Supported Metrics
All similarity metrics return a Double in the range [0.0, 1.0] where 1.0 means identical and 0.0 means
completely different. Phonetic encoders return a String encoding. Every metric is available through both the DataFrame
DSL (StringSimilarityFunctions) and Spark SQL (StringSimilaritySparkSessionExtensions).
Token-based metrics
Token metrics split input strings into token sets and measure set overlap. By default tokens are whitespace-separated
words. All token metrics accept an optional ngramSize parameter; when set to a value greater than zero the input is
split into character n-grams instead.
Jaccard
Set intersection over set union.
Formula: |A ∩ B| / |A ∪ B|
| DSL | jaccard(left, right) / jaccard(left, right, ngramSize) |
| SQL | jaccard(left, right) |
| Parameters | ngramSize: Int (default 0 = whitespace tokens, >0 = character n-grams) |
Sorensen-Dice
Doubled intersection over the sum of set sizes. Emphasizes overlap more than Jaccard.
Formula: 2 * |A ∩ B| / (|A| + |B|)
| DSL | sorensenDice(left, right) / sorensenDice(left, right, ngramSize) |
| SQL | sorensen_dice(left, right) |
| Parameters | ngramSize: Int (default 0) |
Overlap Coefficient
Intersection relative to the smaller set. A value of 1.0 means one token set is a subset of the other.
Formula: |A ∩ B| / min(|A|, |B|)
| DSL | overlapCoefficient(left, right) / overlapCoefficient(left, right, ngramSize) |
| SQL | overlap_coefficient(left, right) |
| Parameters | ngramSize: Int (default 0) |
Cosine
Token-set cosine similarity (binary term vectors).
Formula: |A ∩ B| / sqrt(|A| * |B|)
| DSL | cosine(left, right) / cosine(left, right, ngramSize) |
| SQL | cosine(left, right) |
| Parameters | ngramSize: Int (default 0) |
Braun-Blanquet
Intersection relative to the larger set. Stricter than Overlap Coefficient because it penalizes size differences.
Formula: |A ∩ B| / max(|A|, |B|)
| DSL | braunBlanquet(left, right) / braunBlanquet(left, right, ngramSize) |
| SQL | braun_blanquet(left, right) |
| Parameters | ngramSize: Int (default 0) |
Monge-Elkan
A hybrid token metric.
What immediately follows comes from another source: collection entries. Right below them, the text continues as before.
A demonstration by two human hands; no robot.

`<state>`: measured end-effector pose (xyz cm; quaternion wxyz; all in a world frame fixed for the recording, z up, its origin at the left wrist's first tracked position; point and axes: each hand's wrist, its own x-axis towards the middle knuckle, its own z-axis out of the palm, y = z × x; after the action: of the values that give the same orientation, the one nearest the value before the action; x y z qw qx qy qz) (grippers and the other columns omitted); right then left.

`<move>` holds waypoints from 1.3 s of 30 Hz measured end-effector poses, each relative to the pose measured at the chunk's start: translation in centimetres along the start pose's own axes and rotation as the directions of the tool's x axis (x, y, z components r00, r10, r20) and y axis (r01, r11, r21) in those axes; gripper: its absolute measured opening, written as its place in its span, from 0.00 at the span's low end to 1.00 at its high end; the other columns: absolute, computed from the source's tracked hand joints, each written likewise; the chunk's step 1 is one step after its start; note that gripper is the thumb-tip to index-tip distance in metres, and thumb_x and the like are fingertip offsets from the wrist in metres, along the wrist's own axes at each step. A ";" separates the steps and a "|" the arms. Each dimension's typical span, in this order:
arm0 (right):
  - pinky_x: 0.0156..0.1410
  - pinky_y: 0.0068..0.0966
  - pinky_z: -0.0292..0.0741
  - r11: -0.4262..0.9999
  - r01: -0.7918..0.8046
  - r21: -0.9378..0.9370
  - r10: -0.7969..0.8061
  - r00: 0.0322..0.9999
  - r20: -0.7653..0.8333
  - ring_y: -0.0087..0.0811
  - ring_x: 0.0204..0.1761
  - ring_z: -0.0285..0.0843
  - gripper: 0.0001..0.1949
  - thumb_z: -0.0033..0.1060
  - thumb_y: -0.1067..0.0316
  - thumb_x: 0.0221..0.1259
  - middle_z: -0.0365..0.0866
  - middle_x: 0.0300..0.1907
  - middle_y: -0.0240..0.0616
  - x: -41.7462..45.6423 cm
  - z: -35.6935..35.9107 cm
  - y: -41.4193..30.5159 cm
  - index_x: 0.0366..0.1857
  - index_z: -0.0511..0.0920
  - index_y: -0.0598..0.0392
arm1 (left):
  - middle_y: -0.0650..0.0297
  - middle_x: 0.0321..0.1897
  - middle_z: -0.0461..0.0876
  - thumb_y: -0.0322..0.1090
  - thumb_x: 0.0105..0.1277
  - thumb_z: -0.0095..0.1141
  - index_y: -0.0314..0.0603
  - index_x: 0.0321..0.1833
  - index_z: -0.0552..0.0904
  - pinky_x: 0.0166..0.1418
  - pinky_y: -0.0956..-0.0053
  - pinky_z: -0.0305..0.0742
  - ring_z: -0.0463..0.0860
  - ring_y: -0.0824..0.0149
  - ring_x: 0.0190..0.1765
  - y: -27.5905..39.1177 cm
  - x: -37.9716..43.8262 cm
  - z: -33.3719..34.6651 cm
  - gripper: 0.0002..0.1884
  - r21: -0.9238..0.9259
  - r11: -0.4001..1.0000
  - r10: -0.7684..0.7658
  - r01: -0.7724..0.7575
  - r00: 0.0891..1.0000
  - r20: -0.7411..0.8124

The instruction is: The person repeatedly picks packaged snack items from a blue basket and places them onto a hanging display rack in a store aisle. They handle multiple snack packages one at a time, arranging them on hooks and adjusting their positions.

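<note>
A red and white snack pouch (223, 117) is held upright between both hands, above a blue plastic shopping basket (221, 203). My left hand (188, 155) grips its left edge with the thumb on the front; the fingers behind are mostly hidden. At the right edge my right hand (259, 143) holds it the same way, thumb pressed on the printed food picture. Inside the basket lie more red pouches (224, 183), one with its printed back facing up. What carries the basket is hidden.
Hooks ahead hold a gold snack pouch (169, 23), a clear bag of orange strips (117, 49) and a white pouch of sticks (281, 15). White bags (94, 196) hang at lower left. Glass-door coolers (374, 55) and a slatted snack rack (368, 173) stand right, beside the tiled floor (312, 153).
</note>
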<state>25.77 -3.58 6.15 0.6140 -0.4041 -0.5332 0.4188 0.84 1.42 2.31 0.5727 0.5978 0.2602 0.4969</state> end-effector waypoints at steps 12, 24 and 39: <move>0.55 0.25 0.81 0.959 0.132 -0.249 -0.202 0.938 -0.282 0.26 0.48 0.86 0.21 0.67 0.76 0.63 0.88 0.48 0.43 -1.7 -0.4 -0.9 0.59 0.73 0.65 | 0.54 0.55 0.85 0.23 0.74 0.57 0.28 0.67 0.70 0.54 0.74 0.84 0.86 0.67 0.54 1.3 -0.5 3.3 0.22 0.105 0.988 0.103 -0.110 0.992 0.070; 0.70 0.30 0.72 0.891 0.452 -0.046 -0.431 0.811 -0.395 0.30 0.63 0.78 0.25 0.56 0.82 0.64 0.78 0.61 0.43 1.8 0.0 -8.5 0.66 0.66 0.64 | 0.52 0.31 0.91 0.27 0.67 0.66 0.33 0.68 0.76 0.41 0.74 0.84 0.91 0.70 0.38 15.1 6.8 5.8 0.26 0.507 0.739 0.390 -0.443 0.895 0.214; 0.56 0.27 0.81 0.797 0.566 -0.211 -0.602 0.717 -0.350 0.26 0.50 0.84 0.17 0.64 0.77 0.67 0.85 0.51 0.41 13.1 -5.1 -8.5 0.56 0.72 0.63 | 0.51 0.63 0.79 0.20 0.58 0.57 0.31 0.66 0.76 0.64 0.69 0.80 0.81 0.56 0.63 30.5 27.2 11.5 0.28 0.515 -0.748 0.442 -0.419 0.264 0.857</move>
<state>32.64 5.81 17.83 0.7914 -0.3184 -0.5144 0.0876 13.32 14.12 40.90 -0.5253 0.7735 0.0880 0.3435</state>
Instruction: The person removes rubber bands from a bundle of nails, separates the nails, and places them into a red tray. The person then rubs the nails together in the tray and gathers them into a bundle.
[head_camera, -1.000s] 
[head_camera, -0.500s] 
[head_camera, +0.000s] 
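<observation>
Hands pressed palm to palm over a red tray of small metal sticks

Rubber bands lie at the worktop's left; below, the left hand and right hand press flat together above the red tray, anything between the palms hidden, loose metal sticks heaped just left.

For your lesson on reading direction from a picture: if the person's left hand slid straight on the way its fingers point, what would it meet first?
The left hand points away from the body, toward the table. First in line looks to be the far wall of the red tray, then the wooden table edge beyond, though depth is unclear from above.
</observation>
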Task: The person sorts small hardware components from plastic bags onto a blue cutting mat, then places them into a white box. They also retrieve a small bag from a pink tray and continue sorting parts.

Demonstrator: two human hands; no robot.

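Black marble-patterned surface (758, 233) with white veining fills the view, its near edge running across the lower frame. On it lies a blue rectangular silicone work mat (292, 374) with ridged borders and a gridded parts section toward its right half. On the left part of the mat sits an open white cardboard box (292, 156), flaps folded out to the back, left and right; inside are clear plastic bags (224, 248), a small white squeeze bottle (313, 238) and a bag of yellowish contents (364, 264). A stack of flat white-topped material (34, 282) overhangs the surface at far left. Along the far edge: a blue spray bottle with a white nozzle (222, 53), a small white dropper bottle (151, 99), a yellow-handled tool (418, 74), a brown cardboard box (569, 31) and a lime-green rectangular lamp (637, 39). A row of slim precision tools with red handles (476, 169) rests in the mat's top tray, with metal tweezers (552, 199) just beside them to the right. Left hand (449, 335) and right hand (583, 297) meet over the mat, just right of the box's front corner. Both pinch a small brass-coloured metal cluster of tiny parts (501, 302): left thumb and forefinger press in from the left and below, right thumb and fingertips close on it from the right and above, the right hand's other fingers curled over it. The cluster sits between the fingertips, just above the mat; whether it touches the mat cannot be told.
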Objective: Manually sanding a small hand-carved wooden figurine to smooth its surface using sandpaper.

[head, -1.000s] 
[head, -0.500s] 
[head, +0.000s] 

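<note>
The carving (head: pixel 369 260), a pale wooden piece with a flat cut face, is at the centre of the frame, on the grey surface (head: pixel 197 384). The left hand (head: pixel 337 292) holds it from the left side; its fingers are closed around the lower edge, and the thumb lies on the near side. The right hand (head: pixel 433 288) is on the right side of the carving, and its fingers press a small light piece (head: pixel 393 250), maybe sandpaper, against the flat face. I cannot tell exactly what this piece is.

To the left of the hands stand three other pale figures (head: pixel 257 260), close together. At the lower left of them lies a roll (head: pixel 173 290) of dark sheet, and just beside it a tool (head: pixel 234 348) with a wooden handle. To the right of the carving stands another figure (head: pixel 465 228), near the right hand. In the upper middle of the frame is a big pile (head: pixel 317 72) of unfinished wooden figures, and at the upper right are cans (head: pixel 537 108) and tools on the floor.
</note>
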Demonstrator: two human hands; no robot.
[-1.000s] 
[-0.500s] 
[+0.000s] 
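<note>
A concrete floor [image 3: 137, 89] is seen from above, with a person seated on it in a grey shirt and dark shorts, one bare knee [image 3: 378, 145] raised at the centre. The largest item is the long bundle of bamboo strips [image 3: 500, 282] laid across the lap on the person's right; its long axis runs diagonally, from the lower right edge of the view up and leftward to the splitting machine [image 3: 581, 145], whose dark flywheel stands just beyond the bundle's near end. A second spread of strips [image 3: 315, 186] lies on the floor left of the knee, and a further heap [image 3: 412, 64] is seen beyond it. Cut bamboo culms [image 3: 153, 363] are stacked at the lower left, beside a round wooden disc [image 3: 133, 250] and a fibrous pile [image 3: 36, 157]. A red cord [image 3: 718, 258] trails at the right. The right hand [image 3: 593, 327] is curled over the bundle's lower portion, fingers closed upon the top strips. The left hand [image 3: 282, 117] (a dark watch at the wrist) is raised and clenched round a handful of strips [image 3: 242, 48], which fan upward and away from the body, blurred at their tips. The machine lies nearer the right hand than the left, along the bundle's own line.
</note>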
Each token in the left string is matched to its best-scoring counterpart in the right string using a character-level inner metric, and the scores are averaged symmetrically (left-to-right and right-to-left).
| DSL | monge_elkan(left, right) / monge_elkan(left, right, innerMetric) / monge_elkan(left, right, innerMetric, ngramSize) |
| SQL | monge_elkan(left, right) |
| Parameters | innerMetric: String (default "jaro_winkler", also accepts "jaro", "levenshtein", "needleman_wunsch", "smith_waterman"), ngramSize: Int (default 0) |
Matrix / edit-distance metrics
These metrics operate at the character level using dynamic-programming alignment algorithms. All results are normalized to [0.0, 1.0].
Levenshtein
Minimum number of single-character insertions, deletions, or substitutions to transform one string into the other, normalized by the longer string length.
Formula: 1 - editDistance / max(|left|, |right|)
| DSL | levenshtein(left, right) |
| SQL | levenshtein(left, right) |
| Parameters | none |
LCS Similarity
Longest Common Subsequence length (order-preserving, not necessarily contiguous) normalized by the longer string length.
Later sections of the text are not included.